◆ **What is expected**
Going line by line through the entries, count those containing "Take" and state only the result.

******************************

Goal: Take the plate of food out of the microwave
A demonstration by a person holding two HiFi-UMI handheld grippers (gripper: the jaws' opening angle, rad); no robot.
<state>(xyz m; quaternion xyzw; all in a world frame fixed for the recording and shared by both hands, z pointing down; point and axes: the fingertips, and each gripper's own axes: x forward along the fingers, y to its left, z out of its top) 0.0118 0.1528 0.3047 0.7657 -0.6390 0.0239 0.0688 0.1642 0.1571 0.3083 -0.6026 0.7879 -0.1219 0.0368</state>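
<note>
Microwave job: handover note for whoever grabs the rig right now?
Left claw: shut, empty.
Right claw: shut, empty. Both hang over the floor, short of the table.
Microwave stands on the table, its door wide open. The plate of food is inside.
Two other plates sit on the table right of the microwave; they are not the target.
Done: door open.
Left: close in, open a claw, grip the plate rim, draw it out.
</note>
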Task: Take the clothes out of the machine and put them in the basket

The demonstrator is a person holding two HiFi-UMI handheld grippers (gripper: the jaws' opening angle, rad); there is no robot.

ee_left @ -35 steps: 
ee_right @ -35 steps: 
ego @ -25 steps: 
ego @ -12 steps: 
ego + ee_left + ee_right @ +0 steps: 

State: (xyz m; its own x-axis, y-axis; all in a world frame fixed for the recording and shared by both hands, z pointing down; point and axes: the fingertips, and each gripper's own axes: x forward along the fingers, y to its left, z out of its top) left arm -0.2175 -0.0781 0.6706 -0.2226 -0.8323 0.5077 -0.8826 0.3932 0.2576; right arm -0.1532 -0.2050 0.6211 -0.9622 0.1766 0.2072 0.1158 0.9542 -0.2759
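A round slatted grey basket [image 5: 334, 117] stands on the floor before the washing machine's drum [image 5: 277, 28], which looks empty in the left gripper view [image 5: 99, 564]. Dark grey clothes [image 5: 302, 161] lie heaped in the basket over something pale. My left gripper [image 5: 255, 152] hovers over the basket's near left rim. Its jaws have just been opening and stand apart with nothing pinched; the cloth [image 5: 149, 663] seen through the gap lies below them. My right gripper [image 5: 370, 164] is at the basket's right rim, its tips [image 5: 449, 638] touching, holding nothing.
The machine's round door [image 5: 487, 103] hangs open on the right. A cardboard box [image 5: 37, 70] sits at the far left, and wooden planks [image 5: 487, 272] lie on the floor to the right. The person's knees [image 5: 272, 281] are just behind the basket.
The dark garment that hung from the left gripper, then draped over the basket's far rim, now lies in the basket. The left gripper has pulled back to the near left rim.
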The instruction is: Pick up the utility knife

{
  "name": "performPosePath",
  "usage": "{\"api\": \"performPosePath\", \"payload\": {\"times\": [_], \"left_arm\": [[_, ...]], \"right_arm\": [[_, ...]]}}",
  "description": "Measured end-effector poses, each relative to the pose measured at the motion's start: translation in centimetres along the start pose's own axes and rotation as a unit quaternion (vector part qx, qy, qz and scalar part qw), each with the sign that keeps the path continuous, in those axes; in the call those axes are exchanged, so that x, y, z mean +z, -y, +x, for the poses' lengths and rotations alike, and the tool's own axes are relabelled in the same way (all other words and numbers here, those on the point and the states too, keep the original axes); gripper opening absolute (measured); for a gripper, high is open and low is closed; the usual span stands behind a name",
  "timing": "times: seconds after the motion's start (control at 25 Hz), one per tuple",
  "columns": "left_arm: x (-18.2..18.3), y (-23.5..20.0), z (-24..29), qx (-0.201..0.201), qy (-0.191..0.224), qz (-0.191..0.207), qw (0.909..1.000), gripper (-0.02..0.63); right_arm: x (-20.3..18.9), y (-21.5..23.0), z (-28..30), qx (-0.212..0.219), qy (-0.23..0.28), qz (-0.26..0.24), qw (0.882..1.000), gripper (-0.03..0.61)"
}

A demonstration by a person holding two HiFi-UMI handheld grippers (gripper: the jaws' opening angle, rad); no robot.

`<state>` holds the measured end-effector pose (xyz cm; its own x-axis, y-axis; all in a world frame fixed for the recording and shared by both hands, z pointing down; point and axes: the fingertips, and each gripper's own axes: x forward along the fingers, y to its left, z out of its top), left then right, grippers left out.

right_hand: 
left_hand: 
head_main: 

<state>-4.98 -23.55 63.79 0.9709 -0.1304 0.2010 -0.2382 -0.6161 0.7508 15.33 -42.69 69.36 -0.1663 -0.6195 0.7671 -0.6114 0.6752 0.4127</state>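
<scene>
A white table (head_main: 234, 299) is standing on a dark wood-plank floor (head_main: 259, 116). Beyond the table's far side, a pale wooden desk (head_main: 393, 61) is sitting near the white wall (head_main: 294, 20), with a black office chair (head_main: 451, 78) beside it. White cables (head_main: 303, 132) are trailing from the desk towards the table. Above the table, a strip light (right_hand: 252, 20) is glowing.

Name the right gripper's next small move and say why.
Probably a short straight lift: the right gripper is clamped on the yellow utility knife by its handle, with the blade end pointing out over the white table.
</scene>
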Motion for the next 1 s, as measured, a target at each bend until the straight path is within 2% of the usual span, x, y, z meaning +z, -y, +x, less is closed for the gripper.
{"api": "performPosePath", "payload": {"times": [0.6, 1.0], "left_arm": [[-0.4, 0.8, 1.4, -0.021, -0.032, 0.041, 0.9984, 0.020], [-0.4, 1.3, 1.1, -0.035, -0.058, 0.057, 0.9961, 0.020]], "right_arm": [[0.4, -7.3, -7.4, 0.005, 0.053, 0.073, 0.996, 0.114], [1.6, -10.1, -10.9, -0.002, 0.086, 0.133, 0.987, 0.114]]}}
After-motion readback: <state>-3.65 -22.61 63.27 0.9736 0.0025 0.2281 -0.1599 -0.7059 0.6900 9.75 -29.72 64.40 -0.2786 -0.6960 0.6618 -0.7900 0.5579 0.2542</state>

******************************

◆ **Finished task**
2